Reputation: 813
I have term nodes connected to content nodes and a query that is meant up update a content nodes connections to these term nodes.
First I decrease the count of connected content nodes for each term node originally attached, then delete the relationships.
After that I create a new relationship to all the specified term nodes, attempting to increase the count of connected content nodes for each newly connected term node by one.
The problem is, after the query runs, the count of connected content nodes is not increased by one, but rather increased by what looks like the total number of new term nodes being connected.
It seems I'm still having trouble grasping exactly how the data is being handled behind the query. I suspect the answer may deal with doing a count of the connected nodes as has been the case previous when I've gotten stuck.
Here is the query:
var query = [
"MATCH (contentNode:content {UUID: {contentID} })-[r:TAGGED_WITH]->(oldTermNode:term) ",
"SET oldTermNode.contentConnections = oldTermNode.contentConnections - 1 ",
"DELETE r ",
"WITH contentNode ",
"MATCH (newTermNode:term) ",
"WHERE newTermNode.UUID IN {termIDs} ",
"CREATE UNIQUE contentNode-[:TAGGED_WITH]->newTermNode ",
"SET newTermNode.contentConnections = newTermNode.contentConnections + 1 ",
].join('\n');
As a side question, when updating the terms, often many of the new terms are the same as the old terms (the user only adds/removes one or two terms, leaving the rest the same). Would it make more sense/have faster performance if only the relationships that wouldn't be reconnected were deleted and then only the new terms added?
Thanks a lot.
Upvotes: 1
Views: 362
Reputation: 67019
This does not answer your question directly, but I wonder if your terms actually need to have a 'contentConnections' property at all. If not, then you original question becomes moot.
Based just on the info from your question, it looks like the term.contentConnections value is just a count of the number of times that the term is the pointed to by a :TAGGED_WITH relationship. If that is the case, then you should be able to get an equivalent count with something like the following:
MATCH ()-[:TAGGED_WITH]->(t:term {UUID:{termId}}) RETURN count(t);
This query would be really fast if you create an index (or, probably even better, a uniqueness constraint) for the UUID property of term nodes. If this works for you, then you can simplify and speed up your other queries, since there would be no need to maintain the contentConnections value.
For example, your original query could be simplified to:
var query = [
"MATCH (contentNode:content {UUID: {contentID} })-[r:TAGGED_WITH]->(oldTermNode:term) ",
"DELETE r ",
"WITH contentNode ",
"MATCH (newTermNode:term) ",
"WHERE newTermNode.UUID IN {termIDs} ",
"CREATE UNIQUE contentNode-[:TAGGED_WITH]->newTermNode ",
].join('\n');
Upvotes: 2
Reputation: 3308
I've revised your query to work as you've described it should function.

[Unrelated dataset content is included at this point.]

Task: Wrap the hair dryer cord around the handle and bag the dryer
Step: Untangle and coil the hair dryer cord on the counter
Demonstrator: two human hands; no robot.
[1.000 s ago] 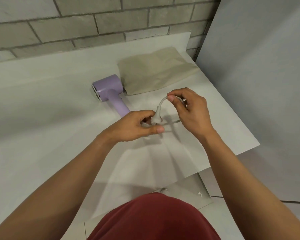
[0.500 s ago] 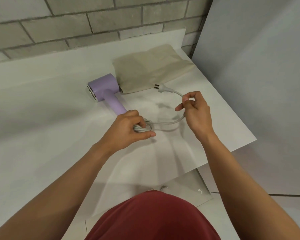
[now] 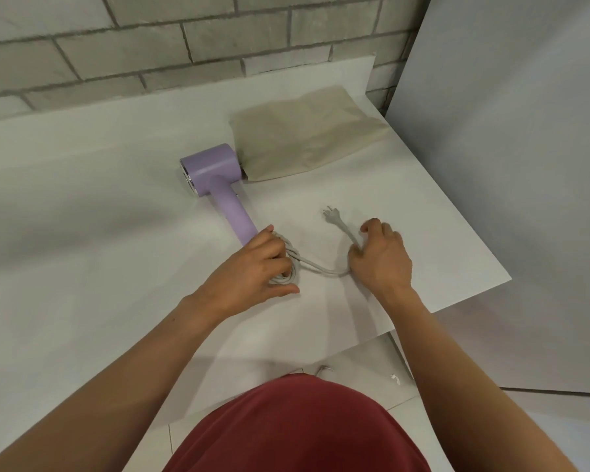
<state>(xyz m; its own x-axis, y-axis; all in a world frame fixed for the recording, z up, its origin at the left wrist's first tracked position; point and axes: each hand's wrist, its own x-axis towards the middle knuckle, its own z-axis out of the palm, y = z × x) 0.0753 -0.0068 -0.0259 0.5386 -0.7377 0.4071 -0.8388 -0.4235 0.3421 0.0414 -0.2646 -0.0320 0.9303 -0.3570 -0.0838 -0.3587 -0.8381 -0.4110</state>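
on table [image 3: 82, 233], dryer handle [image 3: 234, 212] nearward, left grip [image 3: 252, 267] clasps coils [image 3: 292, 269], right grip [image 3: 382, 257] holds cord [image 3: 321, 270]

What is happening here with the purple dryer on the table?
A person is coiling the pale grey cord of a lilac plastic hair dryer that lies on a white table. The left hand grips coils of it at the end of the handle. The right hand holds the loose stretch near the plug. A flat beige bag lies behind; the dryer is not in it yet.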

What I've done is collected your terms into a distinct collection and iterated through each node to increment and decrement their connection counts. This should work in theory, but I would advise taking other precautions to maintain the consistency of your relationship counts on the term nodes.
I'm assuming though that each term could have unbounded connections and that would be expensive computationally to poll through each of your terms, and to then count the connections, and then to set that as a weight on the node.

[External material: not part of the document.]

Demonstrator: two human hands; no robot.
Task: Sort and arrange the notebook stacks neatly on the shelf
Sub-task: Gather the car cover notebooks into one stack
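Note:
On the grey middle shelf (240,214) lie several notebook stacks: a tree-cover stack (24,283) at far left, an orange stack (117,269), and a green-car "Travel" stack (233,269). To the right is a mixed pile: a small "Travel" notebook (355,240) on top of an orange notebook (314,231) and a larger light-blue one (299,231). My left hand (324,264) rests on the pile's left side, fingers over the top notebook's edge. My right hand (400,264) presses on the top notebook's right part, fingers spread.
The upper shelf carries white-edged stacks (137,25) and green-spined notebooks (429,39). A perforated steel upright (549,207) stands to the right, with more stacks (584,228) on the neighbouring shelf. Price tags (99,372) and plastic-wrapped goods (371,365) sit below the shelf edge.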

MATCH (contentNode:content {UUID: "1234" })-[r:TAGGED_WITH]->(oldTermNode:term)
WITH contentNode, collect(r) as oldRels, collect(DISTINCT oldTermNode) as oldTermNodes
FOREACH (oldTermNode in oldTermNodes |
SET oldTermNode.contentConnections = oldTermNode.contentConnections - 1)
FOREACH (r in oldRels | DELETE r)
WITH contentNode
MATCH (newTermNode:term)
WHERE newTermNode.UUID IN ["1112", "1113"]

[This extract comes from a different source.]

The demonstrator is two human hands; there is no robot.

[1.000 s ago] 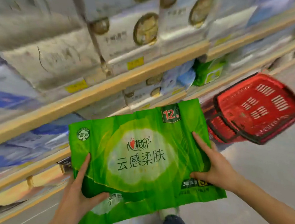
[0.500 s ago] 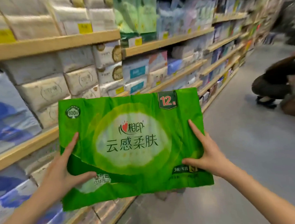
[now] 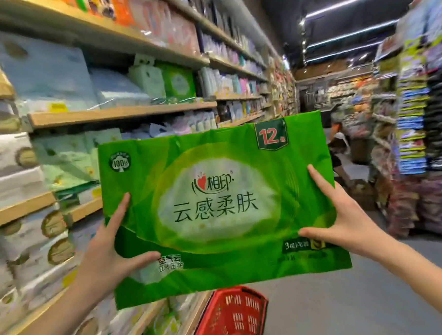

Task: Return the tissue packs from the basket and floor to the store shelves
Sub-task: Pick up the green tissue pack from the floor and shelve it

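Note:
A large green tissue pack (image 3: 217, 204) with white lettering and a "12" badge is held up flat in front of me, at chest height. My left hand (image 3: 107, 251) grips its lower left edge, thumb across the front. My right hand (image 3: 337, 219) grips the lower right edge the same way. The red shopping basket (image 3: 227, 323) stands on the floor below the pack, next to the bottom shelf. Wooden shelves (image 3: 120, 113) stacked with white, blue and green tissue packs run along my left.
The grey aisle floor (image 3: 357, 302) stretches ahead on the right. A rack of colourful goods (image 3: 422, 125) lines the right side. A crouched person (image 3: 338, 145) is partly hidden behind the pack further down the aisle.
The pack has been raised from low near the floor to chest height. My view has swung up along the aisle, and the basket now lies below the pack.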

CREATE UNIQUE (contentNode)-[:TAGGED_WITH]->(newTermNode)
WITH collect(DISTINCT newTermNode) as newTermNodes
FOREACH (newTermNode in newTermNodes |
SET newTermNode.contentConnections = newTermNode.contentConnections + 1)
You'll need to reinsert your parameters, I constructed this code example for an actual test to make sure it worked.
As a side question, when updating the terms, often many of the new terms are the same as the old terms (the user only adds/removes one or two terms, leaving the rest the same). Would it make more sense/have faster performance if only the relationships that wouldn't be reconnected were deleted and then only the new terms added?
You could revise the query by specifying you only want oldTermNodes that are not in the newTermNode collection. So yes, to answer your question, this would prevent unnecessary writes, which would increase performance. You'll just need to make sure that you remove from your newTermNodes collection any of the redundant terms so that the contentConnections are not incremented for those terms in the last line of the script.
Upvotes: 2